前两天送走杨锐,他专门找王胖子和胡八一又核实了一轮,确认这小子真有帮人破关化劲的本事!
心里头早乐开花了:要是队里一下子多出十个化劲,那可不是加几个人的事,是整个特战组的底子都硬了!任务能干得更远、更稳,兄弟们活命的机会,也能多攥几成。

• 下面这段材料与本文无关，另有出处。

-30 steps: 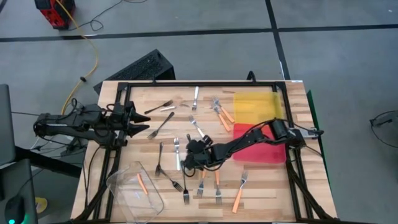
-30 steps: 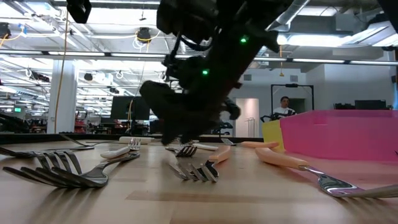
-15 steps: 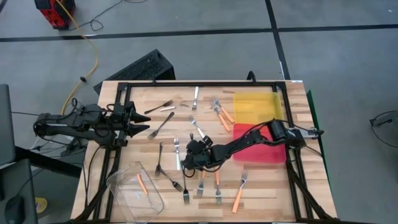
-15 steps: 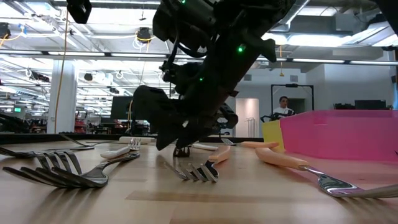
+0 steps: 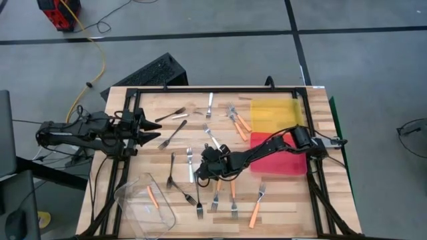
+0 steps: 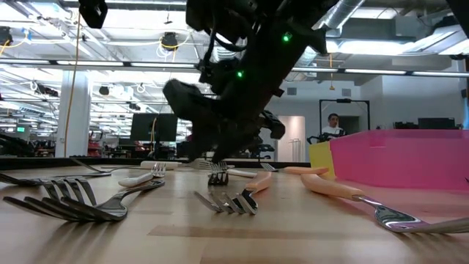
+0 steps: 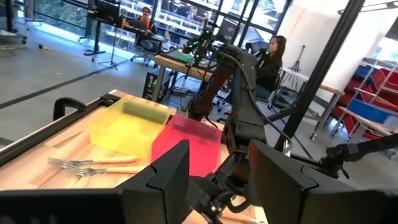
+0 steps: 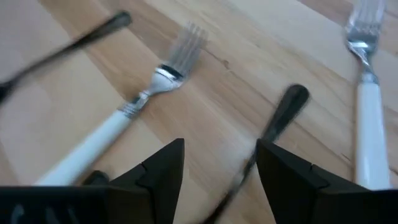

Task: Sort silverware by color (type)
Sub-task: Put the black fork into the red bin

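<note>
right gripper (image 5: 202,171) higher; fingertips blurred

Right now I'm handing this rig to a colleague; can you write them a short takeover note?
Right end effector: open, empty, low over the table's middle, above a dark fork lying between white-handled forks.
Left end effector: open, empty, waiting at the table's left edge.
Forks: scattered over the table; one orange fork in the clear tub.
Done: nothing shows in the yellow tray or red tray.
Left: essentially all sorting.
</note>
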Controlling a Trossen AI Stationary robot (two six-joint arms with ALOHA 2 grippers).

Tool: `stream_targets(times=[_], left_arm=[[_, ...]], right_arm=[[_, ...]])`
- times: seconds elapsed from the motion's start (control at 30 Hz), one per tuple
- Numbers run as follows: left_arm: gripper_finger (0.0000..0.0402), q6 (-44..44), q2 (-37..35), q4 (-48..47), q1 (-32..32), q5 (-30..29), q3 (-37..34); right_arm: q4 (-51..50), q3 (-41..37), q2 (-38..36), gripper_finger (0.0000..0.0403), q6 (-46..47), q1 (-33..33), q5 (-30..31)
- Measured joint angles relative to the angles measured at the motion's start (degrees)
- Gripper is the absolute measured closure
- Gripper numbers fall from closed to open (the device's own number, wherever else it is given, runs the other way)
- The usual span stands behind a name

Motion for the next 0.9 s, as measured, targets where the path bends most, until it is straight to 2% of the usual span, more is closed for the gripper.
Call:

“人我都带来了。”南爱国拍拍手,“十个全是暗劲巅峰,就卡在那层窗户纸上,捅破就能跨过去。”
杨锐扫了一圈,没说话,只微微点了下头。
那一眼,已把每人筋骨走势、气机滞涩处、丹田余力深浅,全摸得门儿清。
“南组长,现在就开始?”他问。
“要不要挪去训练基地?”南爱国有点犹豫。
毕竟这儿只是个挂牌办公点,真动起手来动静大了,容易招来不该盯的人,安全第一。
“不用。”杨锐摆摆手,“那地方太远,跑一趟不值当。”
“可……”南爱国还想劝。
“放心。”杨锐一笑,目光转向钱胡儿,“胡儿,你先来,露一手你平时练的功夫。”
“得嘞!”钱胡儿爽快应声。
朝夕相处这么久,同生共死过多少回?谁还不知道谁有几斤几两?压根用不着藏着掖着。
他往空地处一站,拉开架势,拳风呼呼作响。
杨锐双手插兜看着,一眼断定:这是改良版《降龙拳》,但发力轨迹歪了三寸,收势时肩胛没松开,后颈肌群绷太紧,小毛病堆一块,卡住了最后一步。
他点点头,心里有谱了。
当然,化劲不止这一条路:引灵入脉、洗髓通窍,甚至拿万年人参熬汤灌下去,也能硬推一把。
但那种法子太扎眼,属于底牌里的底牌,轻易不能掀。